Thursday 13 August 2009

Url encoding

This morning I was trying to work out how to get my tree menu to work properly in IE6. My menu looked like this:
<ul>
<li>$ &amp; + , / : ; = ? @ ' &quot; &lt; &gt; # % { } | \ ^ ~ [ ] `<ul>

<li><a href="/$-&amp;-+-,-/-:-;-=-%3F-@-'-&quot;-&lt;-&gt;-%23-%25-{-}-|-%5C-^-~-[-]-`/Hawaiian-Milkcaps/2" title="Hawaiian Milkcaps">Hawaiian Milkcaps</a></li>
</ul></li>
<li><a href="/American-Games-Caps/4" title="American Games Caps">American Games Caps</a></li>
<li><a href="/Junior-Caps/7" title="Junior Caps">Junior Caps</a></li>
<li>Pogs<ul>
<li><a href="/Pogs/Series-1/1" title="Series 1">Series 1</a></li>
<li><a href="/Pogs/Series-2/3" title="Series 2">Series 2</a></li>
<li><a href="/Pogs/The-World-Tour/15" title="The World Tour">The World Tour</a></li>
<li>Series 1<ul>

<li><a href="/Pogs/Series-1/Chex/5" title="Chex">Chex</a></li>
</ul></li>
</ul></li>
<li><a href="/UK-Games-Caps/16" title="UK Games Caps">UK Games Caps</a></li>
<li><a href="/Zigs/6" title="Zigs">Zigs</a></li>
</ul>
And then I was using javascript to hide each subcategory (ul) and make it so you would expand a subcategory by clicking the category title (the category titles are the texts not inside an anchor element, and are followed by their subcategories in a ul).
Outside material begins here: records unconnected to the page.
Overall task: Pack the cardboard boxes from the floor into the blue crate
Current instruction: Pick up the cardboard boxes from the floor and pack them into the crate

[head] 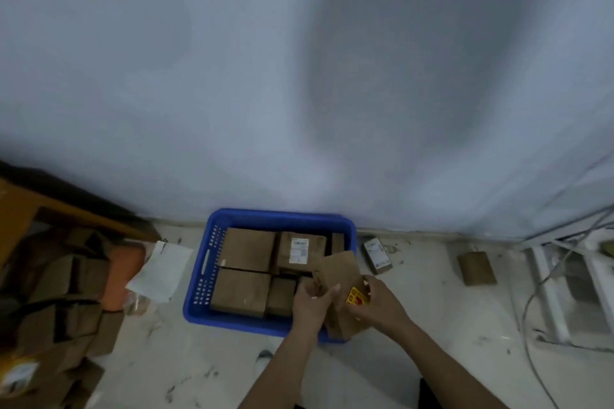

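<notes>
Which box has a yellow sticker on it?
The cardboard box held in both hands over the blue crate. The other boxes are plain brown or carry white labels.

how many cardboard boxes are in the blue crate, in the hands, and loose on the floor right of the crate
Lying in the blue crate, as far as shows: 5 (one, labelled one, one, small one, thin one by the far wall)
Held over the crate by left hand and right hand: 1
Loose on the floor to the right: 2
Total: 8
</notes>
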Demonstrator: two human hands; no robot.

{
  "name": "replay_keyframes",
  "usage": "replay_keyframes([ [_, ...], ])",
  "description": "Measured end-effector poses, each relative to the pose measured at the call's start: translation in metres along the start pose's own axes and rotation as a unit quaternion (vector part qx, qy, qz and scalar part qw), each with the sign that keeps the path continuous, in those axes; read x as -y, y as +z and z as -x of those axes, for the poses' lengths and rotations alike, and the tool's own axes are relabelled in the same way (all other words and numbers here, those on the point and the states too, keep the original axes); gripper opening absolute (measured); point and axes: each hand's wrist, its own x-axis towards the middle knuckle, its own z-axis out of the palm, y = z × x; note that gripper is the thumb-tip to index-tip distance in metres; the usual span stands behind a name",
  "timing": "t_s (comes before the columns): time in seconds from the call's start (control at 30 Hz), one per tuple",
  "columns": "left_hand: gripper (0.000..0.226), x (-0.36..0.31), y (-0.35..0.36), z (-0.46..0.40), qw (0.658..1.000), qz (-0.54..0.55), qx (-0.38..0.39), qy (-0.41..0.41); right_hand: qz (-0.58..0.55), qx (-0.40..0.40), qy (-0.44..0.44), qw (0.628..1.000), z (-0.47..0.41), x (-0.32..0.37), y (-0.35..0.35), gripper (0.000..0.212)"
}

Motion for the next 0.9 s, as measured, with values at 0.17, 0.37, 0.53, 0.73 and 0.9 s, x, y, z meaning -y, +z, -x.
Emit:
replay_keyframes([
  [0.17, 0.079, 0.005, -0.097, 0.013, 0.999, -0.03, -0.011, -0.005, -0.052, -0.03, 0.036, 0.998, 0.01, 0.047, 0.105, 0.105],
  [0.37, 0.063, 0.04, -0.141, -0.022, 0.995, -0.067, 0.034, -0.058, -0.016, -0.092, 0.103, 0.99, -0.001, 0.061, 0.177, 0.102],
  [0.53, 0.052, 0.08, -0.147, -0.077, 0.993, -0.078, 0.034, -0.084, 0.017, -0.101, 0.144, 0.984, -0.057, 0.039, 0.208, 0.107],
  [0.73, 0.034, 0.125, -0.149, -0.168, 0.991, -0.088, 0.043, -0.094, 0.063, -0.111, 0.146, 0.981, -0.139, 0.004, 0.254, 0.105],
  [0.9, 0.033, 0.154, -0.154, -0.241, 0.989, -0.1, 0.036, -0.099, 0.123, -0.115, 0.139, 0.976, -0.217, -0.018, 0.3, 0.094],
])
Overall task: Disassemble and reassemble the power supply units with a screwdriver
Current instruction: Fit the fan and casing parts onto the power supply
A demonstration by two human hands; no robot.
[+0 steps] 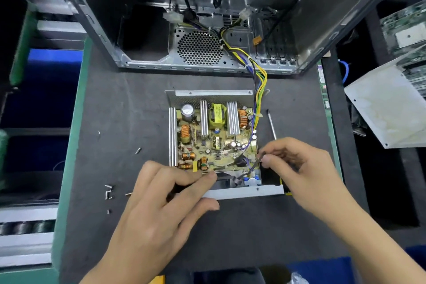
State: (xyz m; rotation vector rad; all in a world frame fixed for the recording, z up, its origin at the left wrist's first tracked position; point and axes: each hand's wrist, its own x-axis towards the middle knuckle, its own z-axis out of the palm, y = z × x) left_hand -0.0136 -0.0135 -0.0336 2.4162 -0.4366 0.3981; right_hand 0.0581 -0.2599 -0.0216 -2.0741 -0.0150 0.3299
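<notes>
- Sheet metal, pale grey and folded at the edges, forms the open power supply unit [213, 140], which lies lidless in the middle of the dark, felt-like worktop [129, 108].
- Inside it sits a yellowish circuit board [214, 145] crowded with ribbed aluminium heat sinks, copper-wound coils, a yellow transformer and round-topped capacitors.
- The left hand [161, 203] rests on the unit's near-left corner, thumb under the front flange and fingers curled over the edge; its grip is closed on the metal rim, with something dark under the fingers that I cannot identify.
- The right hand [299, 168] hovers at the unit's near-right corner, thumb and forefinger pinched narrowly on a thin dark wire [252, 166] that runs down into the casing.
- A screwdriver [271, 123] with a slim steel shaft lies just right of the unit, its handle hidden beneath the right hand.
- A bundle of yellow, black and purple cables [259, 85] rises from the unit's far-right corner into the bare steel computer case [207, 30] standing open behind it, with a perforated fan grille.
- Small loose screws [109, 191] lie scattered left of the unit.
- A white metal cover [387, 108] lies well to the right of the unit, off the mat.
</notes>
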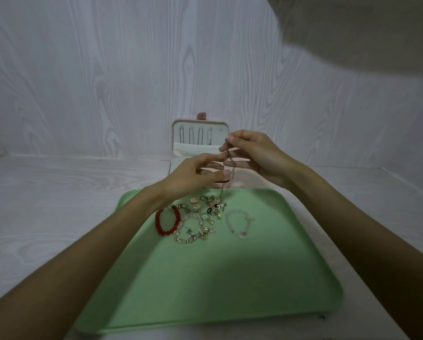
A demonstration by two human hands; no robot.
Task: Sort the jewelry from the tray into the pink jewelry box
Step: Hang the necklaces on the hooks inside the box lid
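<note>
A green tray [230,278] lies in front of me. At its far end sit a red bead bracelet [167,220], a pale bead bracelet [238,222] and a pile of earrings and charms [205,212]. Behind the tray stands the pink jewelry box [200,138], its lid upright with several chains hanging inside. My right hand [257,158] pinches the top of a thin chain [232,168] that hangs down to the tray. My left hand [195,175] holds the same chain lower down, in front of the box.
The tray and the box rest on a white wood-grain table [46,204]. A white wood-grain wall [107,69] rises behind the box. A dark shadow covers the upper right corner.
</note>
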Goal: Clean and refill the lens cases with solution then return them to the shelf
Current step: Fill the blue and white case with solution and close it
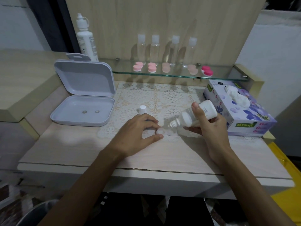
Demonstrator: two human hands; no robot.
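Note:
My right hand (pixel 206 123) grips a white solution bottle (pixel 195 114), tipped sideways with its uncapped nozzle pointing left and down. Just under the nozzle a pale open lens case (pixel 160 131) lies on the lace mat, and my left hand (pixel 140 129) pinches it between thumb and fingers. The bottle's white cap (pixel 142 109) stands on the mat behind my left hand. On the glass shelf (pixel 179 75) sit several pink lens cases (pixel 152 67) and a bright magenta one (pixel 207 70).
An open grey box (pixel 81 101) with two small round items lies at left. A tall white bottle (pixel 85 38) stands behind it. Several clear bottles (pixel 174 49) line the shelf. A tissue box (pixel 241 108) sits at right.

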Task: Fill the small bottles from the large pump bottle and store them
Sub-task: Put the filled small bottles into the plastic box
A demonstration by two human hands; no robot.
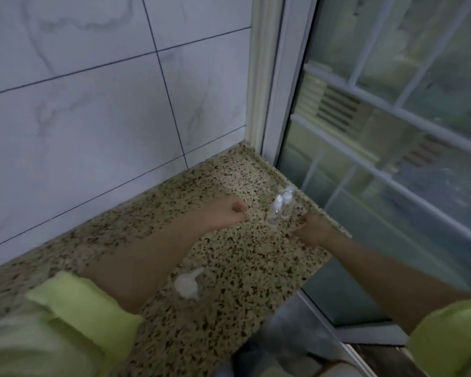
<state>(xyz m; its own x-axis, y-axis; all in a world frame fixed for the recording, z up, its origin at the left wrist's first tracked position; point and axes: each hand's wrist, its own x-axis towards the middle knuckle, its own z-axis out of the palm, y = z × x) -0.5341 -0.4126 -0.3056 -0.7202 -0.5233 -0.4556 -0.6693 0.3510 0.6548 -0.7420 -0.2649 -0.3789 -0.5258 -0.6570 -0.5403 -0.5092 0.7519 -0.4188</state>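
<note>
- nearest are two light green sleeves point(74, 317), one on each arm, rolled up above the bare forearms.
- a little further, the white pump top point(187, 284) of the big bottle shows low in the middle, just beside the left arm. it is blurry. the bottle under it is hard to make out against the counter.
- i think the big bottle is the heavy one. it should be held round its body while the top is pushed down, so it does not tip. the top may be slippery if soap got on it.
- the speckled stone counter point(229, 257) goes on from there to the tiled wall point(93, 104).
- the left hand point(226, 210) is over the counter with its fingers curled in. i see nothing in it, but it is blurry.
- the right hand point(312, 229) is by the counter edge, just beside the small bottles. i cannot tell if its fingers are curled or spread, or if it holds anything.
- the small bottles point(279, 206) stand between the two hands, near the edge by the window. they are clear with white tops. there look to be two, close together.
- they look light, smooth and easy to knock over. best to pinch one round its middle, not by the cap, and move slowly so near the edge.
- furthest is the window point(392, 131).
</note>
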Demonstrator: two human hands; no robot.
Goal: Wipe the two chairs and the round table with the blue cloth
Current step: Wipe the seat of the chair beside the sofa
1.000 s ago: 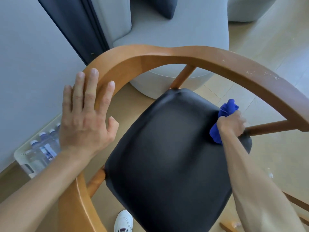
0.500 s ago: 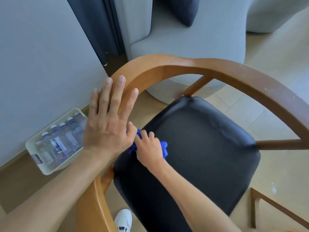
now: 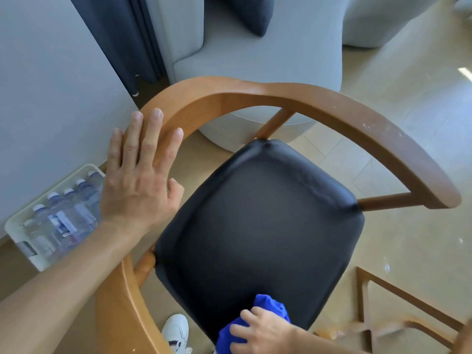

As part of this process, I would enclose the category titles in an anchor element, and attach to this a class name, so that when you rolled over the category titles they would become underlined to show they could be clicked on, e.g. I was adding the className 'title', which had the following CSS properties:

#nav .title{

color: #FFF;

text-decoration: none;

}

#nav .title:hover{

text-decoration: underline;

cursor: pointer;

}

The only problem I was having was that in IE6, the hover effect wasn't working. I found that I needed to set the href property of the anchor element for the hover effect to work. So I set the href property to a blank string. I now got the rollover/hover effect in IE6, but had a new problem.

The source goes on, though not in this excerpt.